- [Goal of the exercise]:
The lines below, all of them, should be returned exactly as they appear.

- [Data below]:
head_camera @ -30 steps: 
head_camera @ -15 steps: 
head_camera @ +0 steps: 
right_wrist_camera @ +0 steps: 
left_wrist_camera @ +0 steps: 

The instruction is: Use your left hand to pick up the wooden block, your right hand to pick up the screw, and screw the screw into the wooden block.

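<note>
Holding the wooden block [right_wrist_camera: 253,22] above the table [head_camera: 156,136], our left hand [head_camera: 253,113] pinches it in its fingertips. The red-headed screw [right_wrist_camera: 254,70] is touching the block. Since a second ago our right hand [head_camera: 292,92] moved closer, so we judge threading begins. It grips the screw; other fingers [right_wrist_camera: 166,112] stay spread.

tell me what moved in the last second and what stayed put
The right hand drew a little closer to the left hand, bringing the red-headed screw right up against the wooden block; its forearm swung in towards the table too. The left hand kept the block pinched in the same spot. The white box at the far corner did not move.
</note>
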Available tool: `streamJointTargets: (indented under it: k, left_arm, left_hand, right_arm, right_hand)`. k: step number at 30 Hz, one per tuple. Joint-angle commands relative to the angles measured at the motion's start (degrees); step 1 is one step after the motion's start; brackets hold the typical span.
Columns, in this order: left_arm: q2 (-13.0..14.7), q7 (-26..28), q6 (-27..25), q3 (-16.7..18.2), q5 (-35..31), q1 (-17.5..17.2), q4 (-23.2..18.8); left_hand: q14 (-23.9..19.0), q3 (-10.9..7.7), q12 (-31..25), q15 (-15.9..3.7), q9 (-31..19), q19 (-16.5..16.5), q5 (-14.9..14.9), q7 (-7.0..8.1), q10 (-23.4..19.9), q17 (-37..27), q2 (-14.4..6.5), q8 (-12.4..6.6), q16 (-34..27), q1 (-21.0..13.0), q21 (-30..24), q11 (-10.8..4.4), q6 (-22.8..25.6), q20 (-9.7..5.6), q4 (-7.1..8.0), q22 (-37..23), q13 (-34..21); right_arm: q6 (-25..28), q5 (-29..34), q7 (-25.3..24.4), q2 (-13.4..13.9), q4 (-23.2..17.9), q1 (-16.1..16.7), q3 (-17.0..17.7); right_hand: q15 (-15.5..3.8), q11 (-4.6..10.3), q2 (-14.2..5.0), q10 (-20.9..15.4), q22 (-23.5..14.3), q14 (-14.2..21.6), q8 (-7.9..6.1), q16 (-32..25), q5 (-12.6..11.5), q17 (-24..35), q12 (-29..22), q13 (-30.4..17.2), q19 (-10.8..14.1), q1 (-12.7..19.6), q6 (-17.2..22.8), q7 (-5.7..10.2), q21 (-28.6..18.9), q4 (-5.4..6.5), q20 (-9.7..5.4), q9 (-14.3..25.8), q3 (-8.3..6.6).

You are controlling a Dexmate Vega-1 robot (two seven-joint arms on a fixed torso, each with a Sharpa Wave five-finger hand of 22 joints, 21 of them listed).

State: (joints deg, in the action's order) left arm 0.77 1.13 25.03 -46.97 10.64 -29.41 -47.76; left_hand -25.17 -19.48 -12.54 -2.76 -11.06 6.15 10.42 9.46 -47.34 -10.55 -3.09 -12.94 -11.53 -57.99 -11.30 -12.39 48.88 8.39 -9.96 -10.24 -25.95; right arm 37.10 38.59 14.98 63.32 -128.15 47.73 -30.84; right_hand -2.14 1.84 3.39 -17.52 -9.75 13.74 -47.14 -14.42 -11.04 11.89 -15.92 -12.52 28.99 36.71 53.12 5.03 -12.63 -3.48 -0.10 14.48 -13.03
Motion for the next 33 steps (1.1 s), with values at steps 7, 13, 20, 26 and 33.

- [Finished task]:
head_camera @ -30 steps: 
head_camera @ -15 steps: 
head_camera @ +0 steps: 
right_wrist_camera @ +0 steps: 
left_wrist_camera @ +0 steps: 

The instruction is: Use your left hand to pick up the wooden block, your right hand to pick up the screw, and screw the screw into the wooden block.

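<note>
Holding the wooden block [right_wrist_camera: 253,22] above the table [head_camera: 156,136], our left hand [head_camera: 253,113] pinches it in its fingertips. The red-headed screw [right_wrist_camera: 254,70] is touching the block. Since a second ago our right hand [head_camera: 292,92] moved closer, so we judge threading begins. It grips the screw; other fingers [right_wrist_camera: 166,112] stay spread.

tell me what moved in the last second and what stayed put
The right hand drew a little closer to the left hand, bringing the red-headed screw right up against the wooden block; its forearm swung in towards the table too. The left hand kept the block pinched in the same spot. The white box at the far corner did not move.
</note>
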Available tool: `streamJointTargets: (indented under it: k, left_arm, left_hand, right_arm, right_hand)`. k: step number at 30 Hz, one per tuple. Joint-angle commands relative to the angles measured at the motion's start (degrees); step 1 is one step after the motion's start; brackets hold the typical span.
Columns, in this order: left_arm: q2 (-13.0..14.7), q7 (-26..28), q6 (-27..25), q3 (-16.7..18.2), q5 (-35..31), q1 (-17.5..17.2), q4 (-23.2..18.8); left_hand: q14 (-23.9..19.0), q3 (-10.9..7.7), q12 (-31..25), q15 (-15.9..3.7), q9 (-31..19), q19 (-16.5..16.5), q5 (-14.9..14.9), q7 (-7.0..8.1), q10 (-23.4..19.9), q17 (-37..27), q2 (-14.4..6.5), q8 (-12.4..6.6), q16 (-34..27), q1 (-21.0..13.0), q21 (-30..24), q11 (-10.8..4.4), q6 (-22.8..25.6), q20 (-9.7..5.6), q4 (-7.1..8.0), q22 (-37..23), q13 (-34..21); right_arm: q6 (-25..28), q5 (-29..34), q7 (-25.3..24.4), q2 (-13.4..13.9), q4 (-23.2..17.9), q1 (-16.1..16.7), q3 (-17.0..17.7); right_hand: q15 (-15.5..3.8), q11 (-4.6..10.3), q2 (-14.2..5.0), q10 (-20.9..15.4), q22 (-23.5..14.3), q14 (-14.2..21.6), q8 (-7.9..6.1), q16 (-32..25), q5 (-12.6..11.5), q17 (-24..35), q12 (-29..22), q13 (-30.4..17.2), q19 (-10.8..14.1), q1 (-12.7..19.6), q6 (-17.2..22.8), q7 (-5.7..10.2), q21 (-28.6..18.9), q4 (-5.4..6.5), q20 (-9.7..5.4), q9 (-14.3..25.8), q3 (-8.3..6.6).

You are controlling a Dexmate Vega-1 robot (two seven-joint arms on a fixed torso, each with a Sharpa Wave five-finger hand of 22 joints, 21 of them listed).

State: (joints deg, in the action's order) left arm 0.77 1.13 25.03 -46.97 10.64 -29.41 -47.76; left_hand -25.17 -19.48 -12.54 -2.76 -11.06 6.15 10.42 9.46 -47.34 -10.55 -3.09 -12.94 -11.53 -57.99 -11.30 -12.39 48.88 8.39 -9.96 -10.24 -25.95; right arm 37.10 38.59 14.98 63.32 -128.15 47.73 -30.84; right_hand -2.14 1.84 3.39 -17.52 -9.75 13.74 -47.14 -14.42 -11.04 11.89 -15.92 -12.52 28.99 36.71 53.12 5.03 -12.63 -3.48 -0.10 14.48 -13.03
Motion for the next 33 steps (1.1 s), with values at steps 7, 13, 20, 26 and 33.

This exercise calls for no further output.